» What to work on
The lines to reproduce run from the first one below to the line containing "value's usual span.", both included. Reproduce them exactly and nothing else.

» Provided data
--- START ---
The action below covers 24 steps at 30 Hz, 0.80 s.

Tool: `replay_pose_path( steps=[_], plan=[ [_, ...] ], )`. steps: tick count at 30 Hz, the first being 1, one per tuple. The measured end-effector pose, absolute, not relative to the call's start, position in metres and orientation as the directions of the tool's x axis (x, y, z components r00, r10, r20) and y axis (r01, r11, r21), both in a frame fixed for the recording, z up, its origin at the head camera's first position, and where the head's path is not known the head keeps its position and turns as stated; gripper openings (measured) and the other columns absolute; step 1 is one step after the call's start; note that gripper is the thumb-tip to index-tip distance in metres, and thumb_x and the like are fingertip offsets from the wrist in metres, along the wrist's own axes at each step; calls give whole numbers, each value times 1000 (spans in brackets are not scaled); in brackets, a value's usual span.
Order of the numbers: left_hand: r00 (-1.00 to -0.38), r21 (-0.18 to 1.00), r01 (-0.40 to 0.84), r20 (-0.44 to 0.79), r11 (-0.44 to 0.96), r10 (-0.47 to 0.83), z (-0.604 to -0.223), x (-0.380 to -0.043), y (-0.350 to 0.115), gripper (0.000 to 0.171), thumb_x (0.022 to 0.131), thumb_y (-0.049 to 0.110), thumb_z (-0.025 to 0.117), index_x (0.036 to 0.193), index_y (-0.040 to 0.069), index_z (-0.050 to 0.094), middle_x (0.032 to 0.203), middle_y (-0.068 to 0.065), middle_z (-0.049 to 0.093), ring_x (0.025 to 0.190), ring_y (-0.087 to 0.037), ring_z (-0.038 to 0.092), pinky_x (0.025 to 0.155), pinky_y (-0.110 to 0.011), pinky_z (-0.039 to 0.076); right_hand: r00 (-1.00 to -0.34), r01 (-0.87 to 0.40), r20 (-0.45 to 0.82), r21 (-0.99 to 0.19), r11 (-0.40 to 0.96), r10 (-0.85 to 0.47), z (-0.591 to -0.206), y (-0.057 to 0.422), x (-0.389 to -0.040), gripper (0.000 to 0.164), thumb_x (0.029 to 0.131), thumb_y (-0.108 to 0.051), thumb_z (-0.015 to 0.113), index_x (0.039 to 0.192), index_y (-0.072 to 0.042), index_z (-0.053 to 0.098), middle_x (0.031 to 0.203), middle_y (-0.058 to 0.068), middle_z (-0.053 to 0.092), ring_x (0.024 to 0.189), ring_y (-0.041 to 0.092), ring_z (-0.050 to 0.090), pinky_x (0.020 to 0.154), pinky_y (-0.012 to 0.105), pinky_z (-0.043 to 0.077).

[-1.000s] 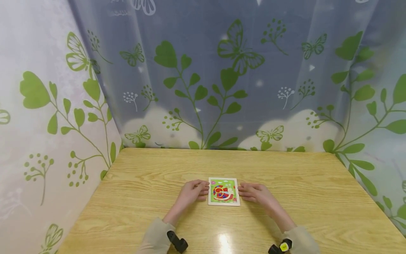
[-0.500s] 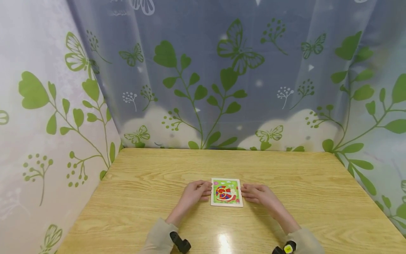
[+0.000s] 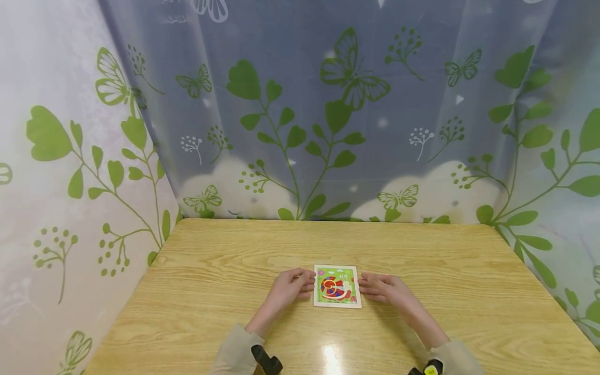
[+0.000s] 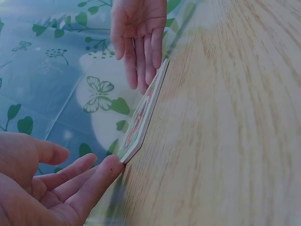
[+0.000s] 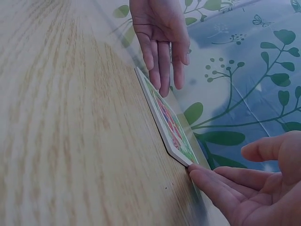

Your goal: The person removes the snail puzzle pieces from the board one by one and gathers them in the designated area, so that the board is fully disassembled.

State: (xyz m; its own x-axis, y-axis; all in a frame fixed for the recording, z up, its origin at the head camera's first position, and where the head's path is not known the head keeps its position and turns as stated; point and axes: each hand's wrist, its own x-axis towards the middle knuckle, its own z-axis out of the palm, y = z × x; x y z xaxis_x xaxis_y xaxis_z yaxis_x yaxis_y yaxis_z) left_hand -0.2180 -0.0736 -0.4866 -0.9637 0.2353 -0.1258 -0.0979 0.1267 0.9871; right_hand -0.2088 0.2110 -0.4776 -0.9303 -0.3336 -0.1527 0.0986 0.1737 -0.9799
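A small square picture board (image 3: 336,286) with a pale frame lies flat on the table, its face showing a red-and-blue snail on green. My left hand (image 3: 287,287) is at its left edge, fingers extended and relaxed. On the opposite side, the fingers of my right hand (image 3: 388,290) reach the right edge in the same way. In the left wrist view, a fingertip of the left hand (image 4: 61,188) meets the near corner of the board (image 4: 146,113). The right wrist view shows the right hand (image 5: 249,188) with fingertips at the board's corner.
The wood-grain table (image 3: 225,255) spreads around the board on all sides. Behind it hangs a blue curtain (image 3: 300,104) with green leaves and butterflies, and pale printed cloth (image 3: 61,208) closes off the left side. Black wrist cameras (image 3: 266,359) sit at the sleeves.
The board has slid to the right and slightly nearer the person, with both hands shifting along at its sides. Fingers keep the same extended pose.
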Motion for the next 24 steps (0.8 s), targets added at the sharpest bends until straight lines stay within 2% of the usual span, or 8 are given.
replay_pose_path(
  steps=[9,24],
  plan=[
    [-963,986,-99,-129,134,236,-487,-215,-75,34,108,18,52,127,-7,64,116,-22,70,103,-31,71,82,-35,61,-923,85,-148,-979,186,-356,-481,213,-207,58,110,-24,45,144,22,36,142,35,49,126,39,59,101,34,52],
    [-959,987,-95,-125,128,253,-487,-213,-74,36,108,20,51,129,-7,63,119,-24,69,107,-33,70,83,-38,61,-920,102,-162,-978,181,-357,-478,213,-204,60,110,-26,44,145,22,34,143,35,48,126,37,59,101,35,52]
  ],
)
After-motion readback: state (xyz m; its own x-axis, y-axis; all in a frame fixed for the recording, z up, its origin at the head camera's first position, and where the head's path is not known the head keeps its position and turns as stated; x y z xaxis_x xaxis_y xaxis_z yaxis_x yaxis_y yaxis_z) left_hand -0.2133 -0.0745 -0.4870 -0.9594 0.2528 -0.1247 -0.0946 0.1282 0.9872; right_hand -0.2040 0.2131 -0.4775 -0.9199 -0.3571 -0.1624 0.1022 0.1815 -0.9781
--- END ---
» Written solution
The action below covers 24 steps at 30 Hz, 0.80 s.

Tool: `replay_pose_path( steps=[_], plan=[ [_, ...] ], )`. steps: tick count at 30 Hz, the first being 1, one per tuple. The measured end-effector pose, absolute, not relative to the call's start, position in metres and orientation as the directions of the tool's x axis (x, y, z components r00, r10, r20) and y axis (r01, r11, r21), both in a frame fixed for the recording, z up, its origin at the head camera's first position, and where the head's path is not known the head keeps its position and turns as stated; gripper openings (measured) and the other columns absolute; step 1 is one step after the call's start; note that gripper is the thumb-tip to index-tip distance in metres, and thumb_x and the like are fingertip offsets from the wrist in metres, along the wrist's own axes at each step; calls give whole numbers, each value times 1000 (spans in brackets are not scaled); in brackets, a value's usual span.

The output is finished, and nothing else is needed.